## What the exercise asks
Please restate the listing word for word, omitting the images.

....

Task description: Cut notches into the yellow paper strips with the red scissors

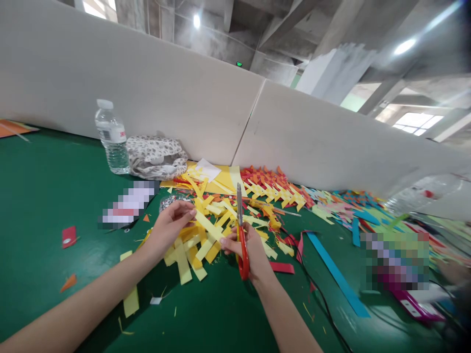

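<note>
While the left hand and right hand pinch a yellow strip slanting down rightward, scissors point away.

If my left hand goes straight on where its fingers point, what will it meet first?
The left hand would first meet the pale yellow strip at its fingertips; beyond, perhaps other yellow strips, but depth is unclear.

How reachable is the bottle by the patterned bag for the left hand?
Probably yes: nothing tall stands before the bottle, though the left hand must likely drop its yellow strip first.
</note>
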Motion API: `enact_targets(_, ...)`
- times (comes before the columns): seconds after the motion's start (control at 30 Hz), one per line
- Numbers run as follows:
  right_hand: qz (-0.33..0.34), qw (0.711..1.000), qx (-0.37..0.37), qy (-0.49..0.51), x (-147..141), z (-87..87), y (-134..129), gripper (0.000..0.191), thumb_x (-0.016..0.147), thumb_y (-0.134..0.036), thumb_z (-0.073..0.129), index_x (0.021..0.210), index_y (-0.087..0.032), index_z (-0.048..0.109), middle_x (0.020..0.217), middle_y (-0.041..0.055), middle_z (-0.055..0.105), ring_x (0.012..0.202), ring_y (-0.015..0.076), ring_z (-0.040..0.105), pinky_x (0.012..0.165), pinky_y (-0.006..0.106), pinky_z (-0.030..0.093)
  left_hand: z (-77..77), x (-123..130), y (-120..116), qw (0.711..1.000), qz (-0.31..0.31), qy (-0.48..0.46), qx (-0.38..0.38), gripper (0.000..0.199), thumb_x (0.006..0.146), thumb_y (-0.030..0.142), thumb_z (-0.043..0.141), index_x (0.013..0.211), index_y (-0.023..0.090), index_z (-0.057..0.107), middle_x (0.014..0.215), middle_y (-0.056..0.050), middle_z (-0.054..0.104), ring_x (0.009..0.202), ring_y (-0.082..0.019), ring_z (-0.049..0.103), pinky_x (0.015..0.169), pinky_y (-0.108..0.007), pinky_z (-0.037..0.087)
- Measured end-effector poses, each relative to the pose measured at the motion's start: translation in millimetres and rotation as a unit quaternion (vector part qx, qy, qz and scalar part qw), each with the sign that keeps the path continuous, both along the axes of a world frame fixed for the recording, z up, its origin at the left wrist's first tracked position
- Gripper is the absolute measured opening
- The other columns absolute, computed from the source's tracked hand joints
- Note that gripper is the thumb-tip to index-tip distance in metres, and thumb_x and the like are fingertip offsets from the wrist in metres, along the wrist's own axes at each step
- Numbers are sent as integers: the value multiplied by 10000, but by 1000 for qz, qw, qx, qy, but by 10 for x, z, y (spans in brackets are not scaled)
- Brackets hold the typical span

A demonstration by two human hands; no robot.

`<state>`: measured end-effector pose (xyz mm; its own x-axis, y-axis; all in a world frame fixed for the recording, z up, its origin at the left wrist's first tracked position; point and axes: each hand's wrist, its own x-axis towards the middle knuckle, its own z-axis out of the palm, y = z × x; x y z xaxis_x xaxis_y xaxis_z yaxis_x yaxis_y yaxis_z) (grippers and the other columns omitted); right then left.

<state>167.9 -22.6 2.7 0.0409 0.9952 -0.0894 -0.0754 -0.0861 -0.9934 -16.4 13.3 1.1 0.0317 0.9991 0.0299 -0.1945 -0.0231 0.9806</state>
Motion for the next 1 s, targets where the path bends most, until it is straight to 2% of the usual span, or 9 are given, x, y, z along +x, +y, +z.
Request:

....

## Solution to this exercise
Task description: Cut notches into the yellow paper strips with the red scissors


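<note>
While the left hand and right hand pinch a yellow strip slanting down rightward, scissors point away.

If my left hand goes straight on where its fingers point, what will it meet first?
The left hand would first meet the pale yellow strip at its fingertips; beyond, perhaps other yellow strips, but depth is unclear.

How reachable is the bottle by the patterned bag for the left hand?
Probably yes: nothing tall stands before the bottle, though the left hand must likely drop its yellow strip first.
</note>
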Motion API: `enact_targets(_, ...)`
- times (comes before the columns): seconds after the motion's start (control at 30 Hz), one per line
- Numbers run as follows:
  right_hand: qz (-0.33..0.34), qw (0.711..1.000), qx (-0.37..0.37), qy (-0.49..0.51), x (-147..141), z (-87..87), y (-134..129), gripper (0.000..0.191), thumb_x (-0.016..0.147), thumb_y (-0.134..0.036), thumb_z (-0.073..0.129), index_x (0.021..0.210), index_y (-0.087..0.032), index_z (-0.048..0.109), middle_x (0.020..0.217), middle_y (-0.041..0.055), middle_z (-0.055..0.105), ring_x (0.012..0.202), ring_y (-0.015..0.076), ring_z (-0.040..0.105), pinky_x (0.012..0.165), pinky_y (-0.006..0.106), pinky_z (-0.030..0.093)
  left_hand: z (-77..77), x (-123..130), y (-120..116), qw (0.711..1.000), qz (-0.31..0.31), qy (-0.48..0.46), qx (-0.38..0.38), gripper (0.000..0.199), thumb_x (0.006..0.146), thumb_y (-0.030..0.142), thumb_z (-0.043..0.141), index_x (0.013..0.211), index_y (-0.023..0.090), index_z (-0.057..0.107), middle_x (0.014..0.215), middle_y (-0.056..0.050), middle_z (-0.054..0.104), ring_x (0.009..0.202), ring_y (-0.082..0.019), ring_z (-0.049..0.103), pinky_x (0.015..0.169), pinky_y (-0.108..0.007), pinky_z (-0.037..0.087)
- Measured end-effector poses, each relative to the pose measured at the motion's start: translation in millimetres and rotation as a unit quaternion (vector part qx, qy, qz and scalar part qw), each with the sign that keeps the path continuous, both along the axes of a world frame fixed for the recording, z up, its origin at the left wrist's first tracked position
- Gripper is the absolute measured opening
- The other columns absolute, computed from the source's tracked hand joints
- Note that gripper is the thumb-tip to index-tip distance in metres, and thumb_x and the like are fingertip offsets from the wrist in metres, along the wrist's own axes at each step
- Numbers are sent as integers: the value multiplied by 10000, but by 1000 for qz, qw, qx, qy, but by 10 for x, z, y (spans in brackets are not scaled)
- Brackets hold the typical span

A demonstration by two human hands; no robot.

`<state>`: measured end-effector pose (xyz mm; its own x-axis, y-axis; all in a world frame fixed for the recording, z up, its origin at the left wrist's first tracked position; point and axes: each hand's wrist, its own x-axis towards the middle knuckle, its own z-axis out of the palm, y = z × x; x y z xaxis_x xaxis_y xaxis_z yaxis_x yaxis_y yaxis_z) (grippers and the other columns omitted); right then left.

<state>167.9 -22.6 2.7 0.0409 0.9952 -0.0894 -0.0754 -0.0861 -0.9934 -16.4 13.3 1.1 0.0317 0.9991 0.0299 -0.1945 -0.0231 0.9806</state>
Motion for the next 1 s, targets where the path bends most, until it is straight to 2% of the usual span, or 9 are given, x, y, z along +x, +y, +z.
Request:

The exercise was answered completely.